The full listing, copied exactly and free of pictures, is the expected reply.

___ Data to use ___

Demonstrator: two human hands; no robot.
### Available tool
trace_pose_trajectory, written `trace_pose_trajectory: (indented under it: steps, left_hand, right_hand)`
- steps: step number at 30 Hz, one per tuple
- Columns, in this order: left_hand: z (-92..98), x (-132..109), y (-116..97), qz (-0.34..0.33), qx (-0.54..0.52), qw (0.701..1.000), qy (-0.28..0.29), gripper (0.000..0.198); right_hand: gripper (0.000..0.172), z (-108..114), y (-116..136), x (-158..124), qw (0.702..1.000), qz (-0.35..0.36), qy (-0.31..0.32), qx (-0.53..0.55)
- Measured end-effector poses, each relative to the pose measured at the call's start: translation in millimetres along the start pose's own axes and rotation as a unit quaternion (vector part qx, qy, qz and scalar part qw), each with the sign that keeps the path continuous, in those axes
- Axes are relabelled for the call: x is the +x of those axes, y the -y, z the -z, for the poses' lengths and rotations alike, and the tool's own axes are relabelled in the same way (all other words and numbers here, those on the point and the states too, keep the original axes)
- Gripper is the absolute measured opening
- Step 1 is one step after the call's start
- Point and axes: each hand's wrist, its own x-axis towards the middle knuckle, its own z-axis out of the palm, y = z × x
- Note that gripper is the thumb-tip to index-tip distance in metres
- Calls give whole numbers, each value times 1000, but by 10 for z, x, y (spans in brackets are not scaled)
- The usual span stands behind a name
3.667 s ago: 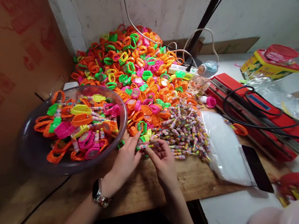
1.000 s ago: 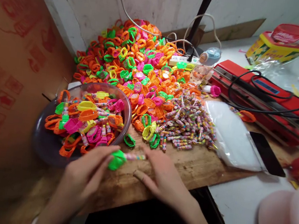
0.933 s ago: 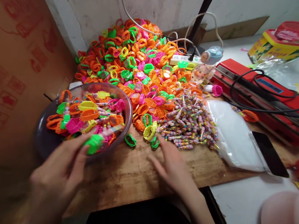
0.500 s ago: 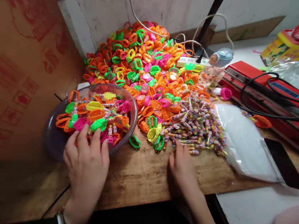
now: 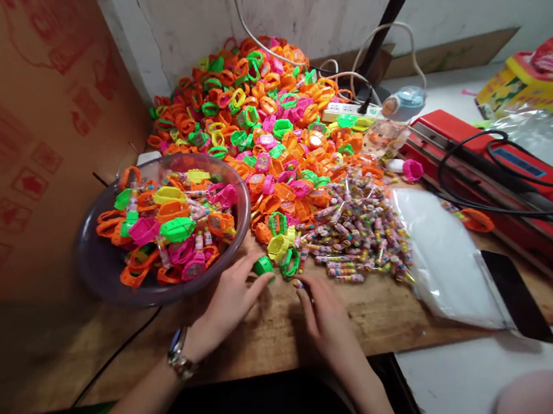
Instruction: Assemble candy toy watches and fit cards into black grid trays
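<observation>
My left hand (image 5: 229,299), with a wristwatch and bracelet on its wrist, is closed on a green toy watch (image 5: 264,266) just above the wooden table. Close by on the right, my right hand (image 5: 328,313) pinches a small wrapped candy stick (image 5: 298,283) between thumb and fingers. Beyond the hands lie a yellow toy watch (image 5: 278,248) and another green one. A pile of wrapped candy sticks (image 5: 358,234) spreads behind my right hand. To the left, a translucent purple bowl (image 5: 239,229) holds toy watches mixed with candy sticks.
A big heap of colourful toy watches (image 5: 267,118) leans against the wall. Clear plastic bags (image 5: 432,253), a phone (image 5: 517,297) and a red sealing machine (image 5: 504,161) with a black cable lie on the right. A cardboard box (image 5: 29,123) stands at the left.
My left hand has left the bowl, moved right and taken hold of the green toy watch from the table. My right hand has drawn back slightly from the pile with a candy stick.
</observation>
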Motion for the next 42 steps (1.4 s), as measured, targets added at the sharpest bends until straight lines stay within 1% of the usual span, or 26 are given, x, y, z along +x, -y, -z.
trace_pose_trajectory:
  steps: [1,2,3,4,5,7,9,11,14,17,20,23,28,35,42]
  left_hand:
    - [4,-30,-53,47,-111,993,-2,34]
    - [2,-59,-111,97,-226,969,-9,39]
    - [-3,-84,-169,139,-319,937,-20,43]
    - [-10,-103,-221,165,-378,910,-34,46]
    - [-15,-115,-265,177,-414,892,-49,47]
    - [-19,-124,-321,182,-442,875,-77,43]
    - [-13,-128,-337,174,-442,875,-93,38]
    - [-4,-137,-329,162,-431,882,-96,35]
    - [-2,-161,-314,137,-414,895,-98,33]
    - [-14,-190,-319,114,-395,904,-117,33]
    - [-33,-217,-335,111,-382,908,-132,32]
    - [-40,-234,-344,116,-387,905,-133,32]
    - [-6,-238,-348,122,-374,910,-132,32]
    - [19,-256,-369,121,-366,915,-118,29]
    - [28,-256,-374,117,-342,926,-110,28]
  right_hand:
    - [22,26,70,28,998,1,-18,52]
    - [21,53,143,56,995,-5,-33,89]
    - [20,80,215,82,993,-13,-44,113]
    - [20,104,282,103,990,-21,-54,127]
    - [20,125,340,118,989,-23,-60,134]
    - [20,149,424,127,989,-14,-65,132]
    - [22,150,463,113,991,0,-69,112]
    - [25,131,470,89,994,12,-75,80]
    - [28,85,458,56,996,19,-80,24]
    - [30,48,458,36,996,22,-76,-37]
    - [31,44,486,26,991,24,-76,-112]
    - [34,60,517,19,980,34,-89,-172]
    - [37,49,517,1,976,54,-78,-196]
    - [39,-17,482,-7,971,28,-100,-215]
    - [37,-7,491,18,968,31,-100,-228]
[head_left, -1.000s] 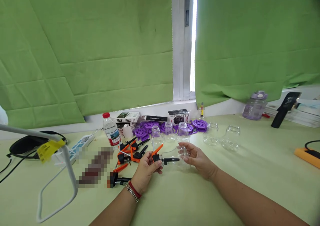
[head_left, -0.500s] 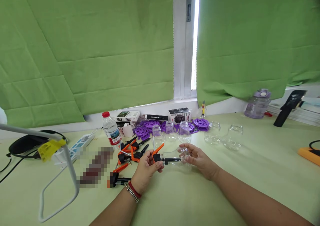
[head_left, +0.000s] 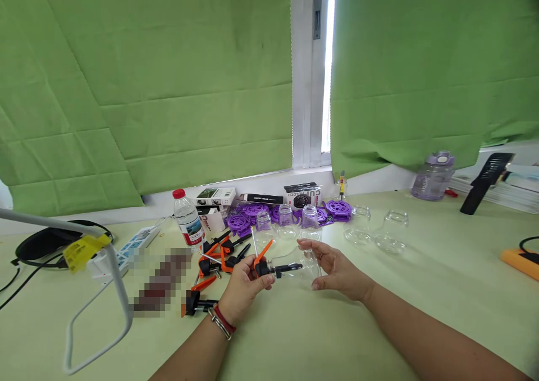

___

Written response -
Demonstrator: two human hands; no robot.
### Available tool
trace_pose_trajectory, written `trace_pose_trajectory: (indented under it: steps, left_hand, right_hand)`
- steps: step number at 30 Hz, one per tuple
- Columns, in this order: left_hand: z (-92..98), x (-132..109), y (-116..97), qz (-0.34..0.33), qx (-0.54..0.52), qw (0.701..1.000), qy (-0.28..0.29), gripper (0.000..0.198); right_hand: gripper (0.000..0.172), z (-108..114), y (-116..136), x (-158..124), qw (0.702..1.000), qz (-0.35..0.36), qy (-0.31..0.32), qx (-0.53..0.55)
- Measured end-effector poses, each relative to the pose measured at the call's start: translation in millimetres along the start pose's own axes and rotation as a unit quaternion (vector part qx, qy, qz and scalar part qw), each with the sign that keeps the path continuous, in those axes
- Axes are relabelled for the call: x is the +x of those axes, y the -y, z the -z, for the poses' lengths and rotations alike, and the tool's own axes are relabelled in the same way (all other words and numbers here, those on the point and the states too, keep the original axes)
- Gripper is the absolute measured opening
- Step 1 is one step after the call's start
- Point and axes: each hand's wrist, its own x-axis towards the middle knuckle, its own z-axis out of the palm, y = z × x
- Note that gripper is the thumb-tip to index-tip distance in metres
- Calls give whole numbers, each value times 1000, but by 10 for z, x, y (spans in brackets are not scaled)
- The usual span stands behind a name
3.667 s ago: 
1.000 s ago: 
0.933 s ago: 
0.500 s ago: 
now: 
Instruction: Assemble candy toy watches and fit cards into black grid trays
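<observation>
My left hand (image 5: 229,299), with a wristwatch and bracelet on its wrist, is closed on a green toy watch (image 5: 264,266) just above the wooden table. Close by on the right, my right hand (image 5: 328,313) pinches a small wrapped candy stick (image 5: 298,283) between thumb and fingers. Beyond the hands lie a yellow toy watch (image 5: 278,248) and another green one. A pile of wrapped candy sticks (image 5: 358,234) spreads behind my right hand. To the left, a translucent purple bowl (image 5: 239,229) holds toy watches mixed with candy sticks.
A big heap of colourful toy watches (image 5: 267,118) leans against the wall. Clear plastic bags (image 5: 432,253), a phone (image 5: 517,297) and a red sealing machine (image 5: 504,161) with a black cable lie on the right. A cardboard box (image 5: 29,123) stands at the left.
My left hand has left the bowl, moved right and taken hold of the green toy watch from the table. My right hand has drawn back slightly from the pile with a candy stick.
</observation>
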Motion for the next 42 steps (1.4 s), as measured, targets added at the sharpest bends until straight lines stay within 1% of the usual span, or 26 are given, x, y, z along +x, -y, -z.
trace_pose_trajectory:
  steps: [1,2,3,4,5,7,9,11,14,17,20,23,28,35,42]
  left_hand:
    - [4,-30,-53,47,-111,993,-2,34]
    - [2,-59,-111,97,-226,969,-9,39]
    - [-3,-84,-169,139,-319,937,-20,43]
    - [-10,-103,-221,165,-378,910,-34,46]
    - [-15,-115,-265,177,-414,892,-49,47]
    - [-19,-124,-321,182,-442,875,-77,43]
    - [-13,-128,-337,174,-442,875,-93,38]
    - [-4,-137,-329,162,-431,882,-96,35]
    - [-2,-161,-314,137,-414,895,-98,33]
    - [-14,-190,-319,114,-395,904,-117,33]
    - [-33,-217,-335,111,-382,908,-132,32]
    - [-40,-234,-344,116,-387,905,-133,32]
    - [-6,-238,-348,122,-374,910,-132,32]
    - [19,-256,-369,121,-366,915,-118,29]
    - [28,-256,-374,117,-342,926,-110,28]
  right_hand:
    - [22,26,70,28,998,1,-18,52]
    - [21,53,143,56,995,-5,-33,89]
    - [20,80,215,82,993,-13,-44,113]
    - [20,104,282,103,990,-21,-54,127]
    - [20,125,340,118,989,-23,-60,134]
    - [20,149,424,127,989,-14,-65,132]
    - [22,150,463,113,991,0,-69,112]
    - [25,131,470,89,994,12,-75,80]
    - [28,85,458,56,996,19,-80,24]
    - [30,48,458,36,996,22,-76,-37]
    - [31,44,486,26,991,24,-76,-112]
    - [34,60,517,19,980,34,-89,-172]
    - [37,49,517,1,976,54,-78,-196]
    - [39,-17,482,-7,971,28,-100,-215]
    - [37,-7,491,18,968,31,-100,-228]
[head_left, -1.000s] 
[head_left, -0.500s] 
[head_left, +0.000s] 

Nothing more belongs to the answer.